The move was rather inevitable. It is simply the latest in the progression of a paranoid, naïve and illiberal political mindset. The Government has tried to justify its plan with claims that leaving our social networking practices alone for private use opens a ‘loophole’ in national security. By identifying this ‘loophole’, the Government reminds us that it has already moved to invade almost every other area of privacy we used to have. In the lead-up to the full unveiling of ID cards and the National Identity Register, the Government has, for example, introduced the Communications Data Bill, which will implement the collection of data on people’s phone, email and web-browsing habits. Just as opponents of the Identity Cards Bill warned and Government spokespeople denied would happen, our freshly state-maintained identities are now being linked with intimate information about our lives, not just things like our name, address and biometrics (wait, that last one’s quite intimate isn’t it?).

But if you have nothing to hide you have nothing to fear. All decent people living in post-war East Germany were happy under the watchful eye of the Stasi. No, no. Surveillance over domestic populations was implemented by totalitarian regimes of the past not only to quickly identify and pursue troublemakers, but also to produce a ‘chilling effect’ over the masses, whereby speech or conduct is suppressed by fear of penalisation, most widely by means of self-censorship.

Particularly with loosening concepts of what a ‘terrorist’ might be, people in Britain will be less inclined to make themselves heard. Protest and activism has been systematically stigmatised by draconian legislation that is enforced by vague, unaccountable policing. Just try peacefully demonstrating in a major city some time and count how many minutes it takes for you to be searched under Section 44 of the Terrorism Act.

Meanwhile, a cultural shift towards panoptical surveillance is being promoted by the Metropolitan Police’s Anti-Terrorist Hotline campaign, which, whether sly or naive, quite straightforwardly represents a campaign of psychological terrorism. One billboard design shows a crowded street with the caption ‘A bomb won’t go off here because weeks before a shopper reported someone studying the CCTV cameras.’ Another suggests that a similar attack was prevented because someone reported on their neighbour’s rubbish having canisters in it. I wonder, what exactly are these scenarios based on, apart from the broadest, murkiest wells of dread?

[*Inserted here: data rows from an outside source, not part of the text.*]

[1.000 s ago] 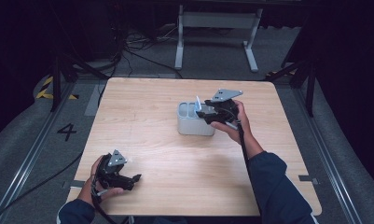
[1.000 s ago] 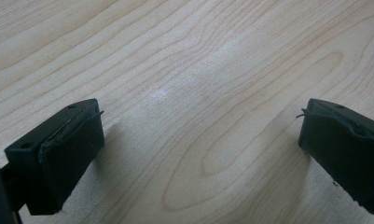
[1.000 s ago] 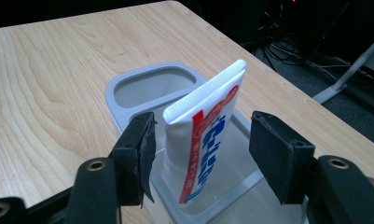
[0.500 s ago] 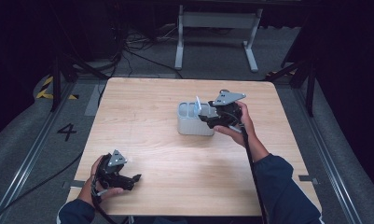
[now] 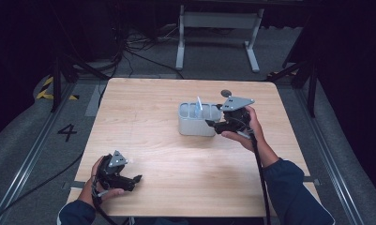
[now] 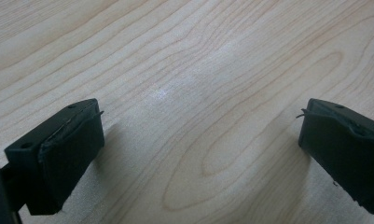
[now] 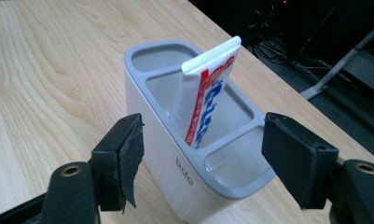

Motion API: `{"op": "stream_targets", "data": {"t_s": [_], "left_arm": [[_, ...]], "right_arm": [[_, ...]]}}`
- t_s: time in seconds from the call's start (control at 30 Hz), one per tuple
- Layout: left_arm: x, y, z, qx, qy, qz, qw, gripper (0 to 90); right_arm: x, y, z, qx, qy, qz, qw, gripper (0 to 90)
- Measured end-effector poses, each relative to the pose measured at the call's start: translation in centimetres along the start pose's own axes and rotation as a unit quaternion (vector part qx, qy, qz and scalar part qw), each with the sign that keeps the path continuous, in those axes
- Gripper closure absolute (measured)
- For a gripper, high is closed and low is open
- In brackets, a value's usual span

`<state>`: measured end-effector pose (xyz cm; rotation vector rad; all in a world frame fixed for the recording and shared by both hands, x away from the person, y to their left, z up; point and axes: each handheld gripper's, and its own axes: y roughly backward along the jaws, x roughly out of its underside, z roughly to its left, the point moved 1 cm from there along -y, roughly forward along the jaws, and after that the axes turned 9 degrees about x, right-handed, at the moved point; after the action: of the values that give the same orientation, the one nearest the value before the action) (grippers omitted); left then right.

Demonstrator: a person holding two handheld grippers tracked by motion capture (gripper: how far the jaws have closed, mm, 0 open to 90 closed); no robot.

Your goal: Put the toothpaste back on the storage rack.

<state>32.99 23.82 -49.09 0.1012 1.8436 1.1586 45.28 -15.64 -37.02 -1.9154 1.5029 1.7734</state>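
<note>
The right gripper is sitting just beside the right end of the grey holder, with its jaws spread and nothing pinched. In the high view, the person's right hand is wrapping around it from behind, and the blue sleeve is coming in from the bottom right corner of the table. The forearm is slanting up toward the middle of the table. The holder is standing a little right of the middle, closer to the far edge. A toothpaste tube is sticking up out of it. The left gripper is resting near the bottom left corner of the table, and the left hand is holding it low, pointing toward the right.

In the left gripper view, the two black jaws are standing wide apart over bare wood, with nothing between them.

In the right gripper view, the jaws have just been opening. They are standing on both sides of the holder's near end without pressing it. The toothpaste tube is leaning in the middle compartment, flat end up. The compartments at both ends are looking empty.
</note>
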Motion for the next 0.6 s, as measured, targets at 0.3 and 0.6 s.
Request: {"op": "stream_targets", "data": {"t_s": [0.3, 0.6], "left_arm": [[0.0, 0.0, 0.0, 0.0, 0.0, 0.0, 1.0, 0.5], [0.0, 0.0, 0.0, 0.0, 0.0, 0.0, 1.0, 0.5]], "right_arm": [[0.7, 1.1, -0.1, 0.007, 0.009, 0.002, 0.9999, 30.7], [2.2, 2.5, -0.5, 0.018, 0.012, 0.006, 0.9997, 31.0]]}}
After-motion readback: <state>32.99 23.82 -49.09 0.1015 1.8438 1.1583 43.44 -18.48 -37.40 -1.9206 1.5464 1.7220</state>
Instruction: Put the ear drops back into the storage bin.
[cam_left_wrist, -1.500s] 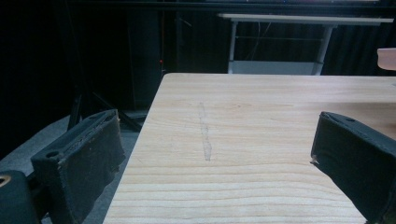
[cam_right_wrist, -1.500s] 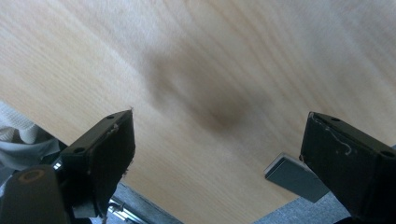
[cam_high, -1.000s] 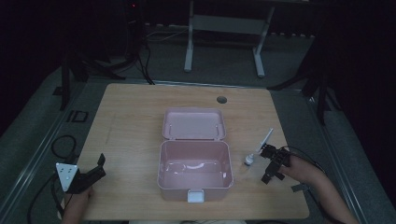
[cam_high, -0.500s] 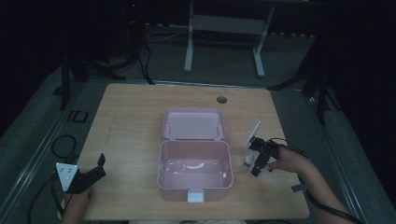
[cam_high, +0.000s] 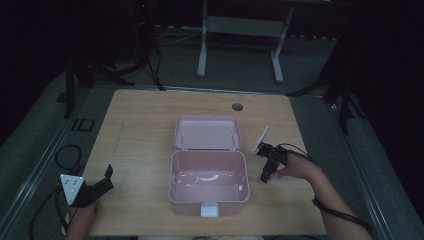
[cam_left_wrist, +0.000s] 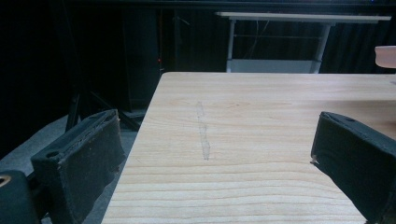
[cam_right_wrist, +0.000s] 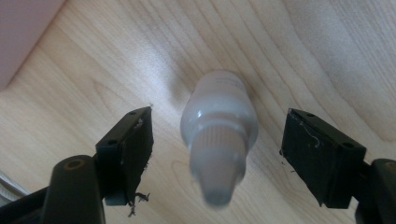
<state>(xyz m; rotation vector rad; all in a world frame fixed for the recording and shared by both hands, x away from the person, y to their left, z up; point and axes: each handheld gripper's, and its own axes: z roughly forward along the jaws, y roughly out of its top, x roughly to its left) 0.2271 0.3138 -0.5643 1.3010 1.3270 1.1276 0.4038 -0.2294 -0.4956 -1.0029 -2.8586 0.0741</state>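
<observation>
Here the right hand-held gripper (cam_right_wrist: 219, 156), jaws closing yet clear of the small white plastic dropper bottle (cam_right_wrist: 218, 126), could knock it toward six o'clock across the wooden surface (cam_right_wrist: 327, 56).

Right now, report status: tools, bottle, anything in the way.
Right tool astride the bottle, jaws just closing, pads not yet touching. Left tool open, idle over the table. Box open beside; nothing in the way.
</observation>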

It’s fairly obvious that proportionate and research-based crime prevention is not the objective here. As John Mueller of Ohio State University concluded in the report, A False Sense Of Insecurity, “For all the attention it evokes, terrorism actually causes rather little damage and the likelihood that any individual will become a victim in most places is microscopic.” Why, then, are governments now giving so much credit to the terrorists they have emphatically said we must not ‘embolden’?

This Government, or rather the military-industrial complex it nervously protects, has increasingly selfish reasons to try and ‘chill’ us. Elements of the state have been systematically guilty of the same crimes they profess to be trying to prevent: terrorism, both psychological and violent, theft, wiretapping, assault, torture and so on. If these crimes proliferate, so will the public remonstrations and demonstrations.

Much of this will be reflected by, as well as directly spawned by online politicisation and discussion. Social networking sites, not just blogs, will play a big role. Surveillance critics will need to weigh up their relationship with these kinds of sites. When I first joined Facebook, I was uncomfortable with the amount and intimacy of information and withdrew for a while, only to return because I was interested in messaging friends more easily.

Ultimately there is little sense in trying to mark the incivility and intimidation of surveillance culture by boycotting sites like Facebook, just because they are vulnerable to exploitation, as popular websites provide incredibly valuable opportunities for social and political networking.

The kinds of belligerent policies that governments everywhere are doggedly pursuing should politicise rather than marginalise those who are concerned with the way those governments are behaving.